Since the 70’s, the support of people with learning disabilities has had a welcome move from a medical care model to a social care model – and Learning Disability Nurses have been at the forefront of advocating for this. We all do not want people to “live” in hospitals. We want people to have the same rights as everyone else to an independent life in their own home with whatever level of support they need to achieve this. It is poor social care that has often led to admissions to hospital, and it is poor social care that has prevented timely discharges. It is poor commissioning that has created cheap frameworks where providers race to be the cheapest to “bid” for people through corporate tendering processes that fail to encourage a skilled workforce.
If we want skilled social care we need to value the role of Learning Disability Nursing in social care settings and further define the role RNLDs play in providing highly skilled social care.
I feel PBS4 has begun paving the way in demonstrating this. We are by no means the only social care provider to value the input of Learning Disability Nursing. However, we, and others who value RNLD input, have been doing so without being asked to or supported in this. We do it because we value the skills Learning Disability Nurses bring and sometimes the only way to achieve the change is to demonstrate that it works.
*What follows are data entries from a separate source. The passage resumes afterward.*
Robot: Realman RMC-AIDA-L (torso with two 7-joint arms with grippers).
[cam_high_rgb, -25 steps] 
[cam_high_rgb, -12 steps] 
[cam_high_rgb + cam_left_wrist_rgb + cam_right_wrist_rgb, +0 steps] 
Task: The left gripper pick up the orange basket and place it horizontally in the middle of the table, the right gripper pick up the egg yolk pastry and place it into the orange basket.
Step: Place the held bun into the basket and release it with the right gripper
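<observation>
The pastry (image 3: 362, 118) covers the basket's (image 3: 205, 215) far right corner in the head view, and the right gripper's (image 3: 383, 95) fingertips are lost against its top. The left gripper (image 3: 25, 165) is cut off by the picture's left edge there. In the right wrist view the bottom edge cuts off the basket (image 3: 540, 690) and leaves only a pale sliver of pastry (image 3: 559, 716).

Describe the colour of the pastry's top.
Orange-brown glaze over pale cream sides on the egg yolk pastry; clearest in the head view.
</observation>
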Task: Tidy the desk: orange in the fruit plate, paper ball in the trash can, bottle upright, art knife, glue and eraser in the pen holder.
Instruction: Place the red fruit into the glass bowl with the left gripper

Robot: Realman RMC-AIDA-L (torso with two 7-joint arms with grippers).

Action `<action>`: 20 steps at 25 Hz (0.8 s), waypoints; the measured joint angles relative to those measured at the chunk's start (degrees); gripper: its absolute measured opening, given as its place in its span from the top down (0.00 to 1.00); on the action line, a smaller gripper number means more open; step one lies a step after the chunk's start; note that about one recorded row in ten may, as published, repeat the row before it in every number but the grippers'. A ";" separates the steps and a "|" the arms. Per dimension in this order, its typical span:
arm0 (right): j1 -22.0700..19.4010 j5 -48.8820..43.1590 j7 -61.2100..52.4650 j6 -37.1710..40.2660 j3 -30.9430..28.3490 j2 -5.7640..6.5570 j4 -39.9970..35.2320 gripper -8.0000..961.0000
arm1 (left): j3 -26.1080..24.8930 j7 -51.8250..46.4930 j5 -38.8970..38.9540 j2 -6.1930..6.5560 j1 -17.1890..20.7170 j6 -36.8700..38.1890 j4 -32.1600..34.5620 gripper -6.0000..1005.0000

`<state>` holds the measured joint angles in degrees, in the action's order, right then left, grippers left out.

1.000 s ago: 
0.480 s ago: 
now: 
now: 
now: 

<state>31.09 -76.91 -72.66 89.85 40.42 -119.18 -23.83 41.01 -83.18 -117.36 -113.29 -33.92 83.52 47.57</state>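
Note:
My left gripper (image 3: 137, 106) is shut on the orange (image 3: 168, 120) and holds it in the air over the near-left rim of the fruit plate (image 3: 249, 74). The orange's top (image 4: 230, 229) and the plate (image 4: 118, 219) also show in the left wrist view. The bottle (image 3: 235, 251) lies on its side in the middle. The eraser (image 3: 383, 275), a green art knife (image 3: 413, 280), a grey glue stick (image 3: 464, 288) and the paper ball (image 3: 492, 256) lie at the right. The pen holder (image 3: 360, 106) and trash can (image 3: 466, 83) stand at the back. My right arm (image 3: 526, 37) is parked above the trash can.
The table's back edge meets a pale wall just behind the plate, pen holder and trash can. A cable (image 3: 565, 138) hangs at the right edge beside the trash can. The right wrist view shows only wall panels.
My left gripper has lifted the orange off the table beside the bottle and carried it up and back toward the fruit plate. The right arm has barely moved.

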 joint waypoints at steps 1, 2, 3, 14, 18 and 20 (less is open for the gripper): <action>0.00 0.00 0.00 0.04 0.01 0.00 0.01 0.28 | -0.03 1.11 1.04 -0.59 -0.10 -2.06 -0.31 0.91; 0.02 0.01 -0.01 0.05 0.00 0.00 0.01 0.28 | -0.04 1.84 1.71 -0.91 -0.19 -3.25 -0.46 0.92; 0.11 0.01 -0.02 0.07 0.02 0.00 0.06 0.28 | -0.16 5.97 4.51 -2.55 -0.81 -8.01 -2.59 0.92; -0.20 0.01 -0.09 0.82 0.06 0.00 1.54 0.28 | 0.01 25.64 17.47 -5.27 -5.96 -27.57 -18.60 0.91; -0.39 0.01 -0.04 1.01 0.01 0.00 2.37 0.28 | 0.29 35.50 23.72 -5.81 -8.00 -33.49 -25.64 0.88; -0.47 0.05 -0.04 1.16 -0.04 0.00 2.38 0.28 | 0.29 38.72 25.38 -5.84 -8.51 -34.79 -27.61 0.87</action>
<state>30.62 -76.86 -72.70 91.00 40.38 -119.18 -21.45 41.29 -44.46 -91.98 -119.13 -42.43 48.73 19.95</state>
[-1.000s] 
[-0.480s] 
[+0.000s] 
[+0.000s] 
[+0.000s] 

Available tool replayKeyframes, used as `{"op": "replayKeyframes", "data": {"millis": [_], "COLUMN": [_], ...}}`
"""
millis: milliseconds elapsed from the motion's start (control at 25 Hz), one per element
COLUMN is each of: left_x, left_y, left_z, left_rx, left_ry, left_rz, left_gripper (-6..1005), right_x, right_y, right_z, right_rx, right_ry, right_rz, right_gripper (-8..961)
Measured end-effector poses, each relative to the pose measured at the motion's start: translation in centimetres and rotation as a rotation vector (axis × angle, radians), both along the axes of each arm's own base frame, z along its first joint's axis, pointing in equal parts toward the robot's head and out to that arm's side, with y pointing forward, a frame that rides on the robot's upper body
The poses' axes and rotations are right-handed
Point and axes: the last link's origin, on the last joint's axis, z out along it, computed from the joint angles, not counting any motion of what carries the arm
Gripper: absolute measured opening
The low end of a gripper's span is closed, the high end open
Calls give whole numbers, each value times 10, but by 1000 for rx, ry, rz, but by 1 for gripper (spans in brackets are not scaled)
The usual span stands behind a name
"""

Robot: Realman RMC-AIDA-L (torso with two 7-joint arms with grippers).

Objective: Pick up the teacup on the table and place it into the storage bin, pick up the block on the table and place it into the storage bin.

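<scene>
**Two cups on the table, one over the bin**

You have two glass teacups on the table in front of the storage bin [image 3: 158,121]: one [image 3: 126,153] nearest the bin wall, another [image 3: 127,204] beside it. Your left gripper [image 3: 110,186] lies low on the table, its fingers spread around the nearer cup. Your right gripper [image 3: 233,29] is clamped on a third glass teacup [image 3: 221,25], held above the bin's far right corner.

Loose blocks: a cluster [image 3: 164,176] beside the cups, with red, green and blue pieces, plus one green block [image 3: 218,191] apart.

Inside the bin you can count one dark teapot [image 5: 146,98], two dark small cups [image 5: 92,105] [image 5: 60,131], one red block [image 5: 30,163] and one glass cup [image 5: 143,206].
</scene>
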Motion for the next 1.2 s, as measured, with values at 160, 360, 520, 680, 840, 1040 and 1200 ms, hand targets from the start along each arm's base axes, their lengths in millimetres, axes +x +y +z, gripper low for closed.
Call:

At present PBS4 supports 27 people. We employ 4 Learning Disability Nurses. We also employ a General Nurse (RGN) and 2 Board Certified Behaviour Analysts. We successfully support people to be discharged from hospital and create bespoke support solutions for people to live in their own tenancies avoiding hospital admission. The skilled clinical leadership we employ is an essential element of our support.
To me the answer is clear. The perfect solution to this imperfect storm is to develop a clear vision for the future of Learning Disability Nursing. We need explicit expressions of commitment to our value in social care provision. People with learning disabilities with complex support needs have traditionally been failed by social care, so then ended up being further failed in hospital settings. If we genuinely want to achieve stopping people with learning disabilities needing hospital admissions we need the skilled workforce to be available in their own homes. We need to switch our attention from what we want to stop towards what we want to achieve instead. People with learning disabilities don’t belong in hospitals. Neither does the future of Learning Disability Nursing.